Activity => In the listing below, identify each line with the word "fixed" and return those lines.

Data excerpts =>
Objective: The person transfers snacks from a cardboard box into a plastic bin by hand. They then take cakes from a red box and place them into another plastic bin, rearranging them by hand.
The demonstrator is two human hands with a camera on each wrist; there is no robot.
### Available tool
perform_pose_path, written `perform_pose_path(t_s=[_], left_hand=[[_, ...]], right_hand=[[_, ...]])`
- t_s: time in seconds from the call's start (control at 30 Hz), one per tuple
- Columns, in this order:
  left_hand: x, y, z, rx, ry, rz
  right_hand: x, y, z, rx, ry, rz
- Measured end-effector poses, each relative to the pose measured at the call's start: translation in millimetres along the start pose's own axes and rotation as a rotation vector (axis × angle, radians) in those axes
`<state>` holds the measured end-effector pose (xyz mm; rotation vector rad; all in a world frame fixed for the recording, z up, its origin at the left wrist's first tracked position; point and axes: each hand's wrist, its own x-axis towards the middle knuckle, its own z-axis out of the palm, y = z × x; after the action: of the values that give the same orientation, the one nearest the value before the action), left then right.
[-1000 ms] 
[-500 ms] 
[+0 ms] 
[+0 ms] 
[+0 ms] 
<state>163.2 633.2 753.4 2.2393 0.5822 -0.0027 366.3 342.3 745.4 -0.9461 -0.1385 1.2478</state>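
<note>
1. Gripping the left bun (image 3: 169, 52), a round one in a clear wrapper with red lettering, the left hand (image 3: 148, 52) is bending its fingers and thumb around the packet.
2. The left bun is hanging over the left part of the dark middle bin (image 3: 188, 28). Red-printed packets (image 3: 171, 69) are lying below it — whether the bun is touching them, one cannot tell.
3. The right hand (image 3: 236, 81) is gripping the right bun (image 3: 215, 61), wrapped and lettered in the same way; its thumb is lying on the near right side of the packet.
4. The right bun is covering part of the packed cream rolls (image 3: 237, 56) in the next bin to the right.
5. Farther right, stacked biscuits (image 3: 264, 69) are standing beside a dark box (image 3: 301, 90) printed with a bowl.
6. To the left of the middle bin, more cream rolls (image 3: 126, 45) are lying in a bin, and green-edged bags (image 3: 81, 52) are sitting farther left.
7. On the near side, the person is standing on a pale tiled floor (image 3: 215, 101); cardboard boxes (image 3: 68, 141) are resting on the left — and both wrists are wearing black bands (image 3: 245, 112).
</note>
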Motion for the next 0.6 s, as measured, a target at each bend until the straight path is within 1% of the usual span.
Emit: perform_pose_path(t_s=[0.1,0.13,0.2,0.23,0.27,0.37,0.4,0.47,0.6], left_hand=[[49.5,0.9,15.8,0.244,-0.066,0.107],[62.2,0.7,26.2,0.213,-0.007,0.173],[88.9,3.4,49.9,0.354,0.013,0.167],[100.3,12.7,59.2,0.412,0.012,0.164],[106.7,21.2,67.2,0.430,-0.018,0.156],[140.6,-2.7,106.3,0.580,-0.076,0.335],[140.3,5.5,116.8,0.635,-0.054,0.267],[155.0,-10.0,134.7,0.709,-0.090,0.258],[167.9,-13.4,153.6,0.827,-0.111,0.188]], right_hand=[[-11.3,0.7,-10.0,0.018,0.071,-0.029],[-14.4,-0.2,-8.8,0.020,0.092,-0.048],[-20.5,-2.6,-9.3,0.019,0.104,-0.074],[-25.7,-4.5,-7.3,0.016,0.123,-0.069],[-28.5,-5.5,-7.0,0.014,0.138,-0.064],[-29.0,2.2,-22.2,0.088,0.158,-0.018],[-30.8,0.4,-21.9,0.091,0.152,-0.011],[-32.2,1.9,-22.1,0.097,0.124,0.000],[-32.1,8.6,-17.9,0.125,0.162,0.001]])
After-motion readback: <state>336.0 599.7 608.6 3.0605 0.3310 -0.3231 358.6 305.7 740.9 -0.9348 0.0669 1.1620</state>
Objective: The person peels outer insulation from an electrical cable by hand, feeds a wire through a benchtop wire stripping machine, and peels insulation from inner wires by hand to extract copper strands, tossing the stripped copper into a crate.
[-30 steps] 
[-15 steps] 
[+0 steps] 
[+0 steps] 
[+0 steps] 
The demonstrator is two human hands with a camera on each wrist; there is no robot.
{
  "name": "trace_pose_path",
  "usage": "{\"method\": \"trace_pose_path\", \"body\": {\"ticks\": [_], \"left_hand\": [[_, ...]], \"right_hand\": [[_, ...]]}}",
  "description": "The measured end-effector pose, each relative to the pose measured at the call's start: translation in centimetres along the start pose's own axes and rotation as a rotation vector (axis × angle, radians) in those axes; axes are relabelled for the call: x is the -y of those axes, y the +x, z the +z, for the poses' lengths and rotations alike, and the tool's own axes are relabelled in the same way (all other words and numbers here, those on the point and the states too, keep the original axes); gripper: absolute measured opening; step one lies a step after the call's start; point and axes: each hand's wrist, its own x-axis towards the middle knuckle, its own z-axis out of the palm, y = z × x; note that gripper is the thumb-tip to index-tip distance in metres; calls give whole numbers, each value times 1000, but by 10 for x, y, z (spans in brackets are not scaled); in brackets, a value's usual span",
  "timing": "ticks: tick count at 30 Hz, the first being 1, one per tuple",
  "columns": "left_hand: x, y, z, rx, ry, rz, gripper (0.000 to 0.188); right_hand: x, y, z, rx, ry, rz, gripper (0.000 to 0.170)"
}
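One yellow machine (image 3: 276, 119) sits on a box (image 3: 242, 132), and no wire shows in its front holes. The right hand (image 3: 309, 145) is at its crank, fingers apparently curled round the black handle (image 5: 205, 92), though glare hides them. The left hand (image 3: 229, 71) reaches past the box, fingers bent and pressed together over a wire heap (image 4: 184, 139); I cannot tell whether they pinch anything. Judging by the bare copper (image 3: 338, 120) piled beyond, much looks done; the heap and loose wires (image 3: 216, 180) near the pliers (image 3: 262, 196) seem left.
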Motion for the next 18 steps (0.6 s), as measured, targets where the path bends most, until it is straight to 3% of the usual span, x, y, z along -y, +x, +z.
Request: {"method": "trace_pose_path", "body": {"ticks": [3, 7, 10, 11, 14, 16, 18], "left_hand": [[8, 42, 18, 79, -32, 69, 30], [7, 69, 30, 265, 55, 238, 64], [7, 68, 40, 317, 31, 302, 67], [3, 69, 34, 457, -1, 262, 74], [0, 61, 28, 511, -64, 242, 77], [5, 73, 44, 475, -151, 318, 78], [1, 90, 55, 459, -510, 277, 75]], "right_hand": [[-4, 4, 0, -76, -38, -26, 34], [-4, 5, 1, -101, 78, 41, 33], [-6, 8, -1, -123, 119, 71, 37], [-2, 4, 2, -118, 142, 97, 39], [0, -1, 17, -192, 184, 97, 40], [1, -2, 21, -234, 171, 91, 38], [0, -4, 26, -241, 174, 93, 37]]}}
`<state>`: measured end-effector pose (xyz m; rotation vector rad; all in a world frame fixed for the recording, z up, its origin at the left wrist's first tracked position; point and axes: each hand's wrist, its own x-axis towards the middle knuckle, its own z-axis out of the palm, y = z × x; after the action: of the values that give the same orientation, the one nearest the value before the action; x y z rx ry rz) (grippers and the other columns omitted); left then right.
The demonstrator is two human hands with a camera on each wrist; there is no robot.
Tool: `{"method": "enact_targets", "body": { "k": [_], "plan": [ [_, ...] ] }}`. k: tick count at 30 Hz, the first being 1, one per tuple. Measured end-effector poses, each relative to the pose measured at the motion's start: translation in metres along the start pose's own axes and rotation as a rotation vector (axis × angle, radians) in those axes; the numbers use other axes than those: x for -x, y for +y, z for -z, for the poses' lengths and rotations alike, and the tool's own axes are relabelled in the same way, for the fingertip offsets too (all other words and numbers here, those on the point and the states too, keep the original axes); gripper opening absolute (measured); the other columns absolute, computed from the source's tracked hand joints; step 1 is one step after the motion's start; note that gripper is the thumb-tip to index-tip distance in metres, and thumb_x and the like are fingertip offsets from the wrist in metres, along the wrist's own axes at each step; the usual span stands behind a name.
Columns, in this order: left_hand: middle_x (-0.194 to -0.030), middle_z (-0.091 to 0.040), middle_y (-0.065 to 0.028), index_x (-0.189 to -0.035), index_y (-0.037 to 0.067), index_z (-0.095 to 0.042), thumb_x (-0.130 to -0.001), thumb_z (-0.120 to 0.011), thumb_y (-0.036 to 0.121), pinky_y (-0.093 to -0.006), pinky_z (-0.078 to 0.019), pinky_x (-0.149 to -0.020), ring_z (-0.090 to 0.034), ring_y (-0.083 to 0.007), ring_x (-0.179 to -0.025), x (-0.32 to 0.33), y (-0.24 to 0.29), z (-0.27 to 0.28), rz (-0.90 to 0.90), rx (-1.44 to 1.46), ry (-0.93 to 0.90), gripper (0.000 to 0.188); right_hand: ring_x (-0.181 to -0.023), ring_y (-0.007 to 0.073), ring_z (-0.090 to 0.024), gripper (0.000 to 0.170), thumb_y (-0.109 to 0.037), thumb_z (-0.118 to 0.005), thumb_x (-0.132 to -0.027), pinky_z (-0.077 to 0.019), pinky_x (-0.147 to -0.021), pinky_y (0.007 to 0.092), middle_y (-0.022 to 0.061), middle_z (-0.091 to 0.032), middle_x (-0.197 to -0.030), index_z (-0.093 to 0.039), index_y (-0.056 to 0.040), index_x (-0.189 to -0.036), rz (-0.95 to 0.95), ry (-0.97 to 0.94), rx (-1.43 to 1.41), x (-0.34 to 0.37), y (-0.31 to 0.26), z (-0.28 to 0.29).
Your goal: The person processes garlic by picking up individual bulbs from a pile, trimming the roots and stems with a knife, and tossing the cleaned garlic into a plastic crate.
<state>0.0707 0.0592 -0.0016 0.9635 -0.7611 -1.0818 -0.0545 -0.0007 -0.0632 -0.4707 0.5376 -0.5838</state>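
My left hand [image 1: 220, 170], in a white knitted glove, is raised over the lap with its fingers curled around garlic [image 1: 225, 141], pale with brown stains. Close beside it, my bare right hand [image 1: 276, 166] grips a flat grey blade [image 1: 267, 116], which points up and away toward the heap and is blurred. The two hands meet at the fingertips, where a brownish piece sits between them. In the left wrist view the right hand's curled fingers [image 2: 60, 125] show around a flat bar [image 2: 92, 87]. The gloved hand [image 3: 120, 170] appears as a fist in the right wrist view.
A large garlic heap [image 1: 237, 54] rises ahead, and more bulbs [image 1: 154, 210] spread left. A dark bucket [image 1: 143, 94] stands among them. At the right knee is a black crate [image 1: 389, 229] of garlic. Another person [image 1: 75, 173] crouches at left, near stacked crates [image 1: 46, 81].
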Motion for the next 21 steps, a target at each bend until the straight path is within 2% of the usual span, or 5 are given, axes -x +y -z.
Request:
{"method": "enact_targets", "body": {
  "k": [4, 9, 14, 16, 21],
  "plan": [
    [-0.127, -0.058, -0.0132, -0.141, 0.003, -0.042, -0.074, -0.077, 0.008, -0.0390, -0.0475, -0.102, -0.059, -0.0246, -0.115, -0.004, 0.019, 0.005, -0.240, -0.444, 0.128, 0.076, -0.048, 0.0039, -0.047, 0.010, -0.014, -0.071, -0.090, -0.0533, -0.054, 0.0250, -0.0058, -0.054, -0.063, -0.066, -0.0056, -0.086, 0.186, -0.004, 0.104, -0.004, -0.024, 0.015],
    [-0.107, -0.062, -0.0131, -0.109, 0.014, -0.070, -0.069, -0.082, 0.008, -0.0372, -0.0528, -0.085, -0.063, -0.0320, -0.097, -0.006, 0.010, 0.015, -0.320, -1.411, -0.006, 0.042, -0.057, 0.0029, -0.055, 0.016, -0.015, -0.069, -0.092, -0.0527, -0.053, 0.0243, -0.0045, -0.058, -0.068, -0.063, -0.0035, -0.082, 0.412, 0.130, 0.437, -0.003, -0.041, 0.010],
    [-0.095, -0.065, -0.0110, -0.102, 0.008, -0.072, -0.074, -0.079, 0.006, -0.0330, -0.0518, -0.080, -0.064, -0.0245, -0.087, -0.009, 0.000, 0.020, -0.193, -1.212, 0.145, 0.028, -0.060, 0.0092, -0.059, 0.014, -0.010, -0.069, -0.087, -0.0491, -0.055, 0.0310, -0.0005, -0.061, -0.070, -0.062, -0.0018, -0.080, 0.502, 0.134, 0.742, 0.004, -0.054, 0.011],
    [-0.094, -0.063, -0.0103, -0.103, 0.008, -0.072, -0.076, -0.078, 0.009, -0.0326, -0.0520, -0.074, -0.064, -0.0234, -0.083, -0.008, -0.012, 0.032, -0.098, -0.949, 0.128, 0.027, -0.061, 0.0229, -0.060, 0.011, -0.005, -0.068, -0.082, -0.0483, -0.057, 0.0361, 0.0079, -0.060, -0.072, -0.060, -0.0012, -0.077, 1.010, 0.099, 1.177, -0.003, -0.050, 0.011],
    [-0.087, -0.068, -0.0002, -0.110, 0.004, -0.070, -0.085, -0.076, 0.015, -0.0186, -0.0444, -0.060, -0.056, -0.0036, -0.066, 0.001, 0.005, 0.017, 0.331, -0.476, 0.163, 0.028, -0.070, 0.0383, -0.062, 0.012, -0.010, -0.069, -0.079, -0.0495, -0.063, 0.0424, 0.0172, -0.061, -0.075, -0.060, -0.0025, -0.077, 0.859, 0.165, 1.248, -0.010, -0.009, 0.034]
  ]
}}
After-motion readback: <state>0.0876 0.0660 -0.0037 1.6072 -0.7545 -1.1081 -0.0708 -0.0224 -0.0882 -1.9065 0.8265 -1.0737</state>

Expected answer =>
`<state>` holds the measured end-effector pose (xyz mm; rotation vector rad; all in a world frame fixed for the recording, z up, its origin at the left wrist's first tracked position; point and axes: each hand's wrist, its own x-axis towards the middle knuckle, its own z-axis out of the palm, y = z × x; after the action: of the values that give the same orientation, the one nearest the value before the action), left then right.
`<state>`: measured end-effector pose (xyz m; rotation vector rad; all in a world frame fixed for the recording, z up, its origin at the left wrist's first tracked position; point and axes: each hand's wrist, its own x-axis towards the middle knuckle, its own z-axis out of the palm, y = z × x; after the action: of the values that give the same orientation, the one nearest the value before the action; x y z rx ry rz) (grippers and the other columns omitted); left then right.

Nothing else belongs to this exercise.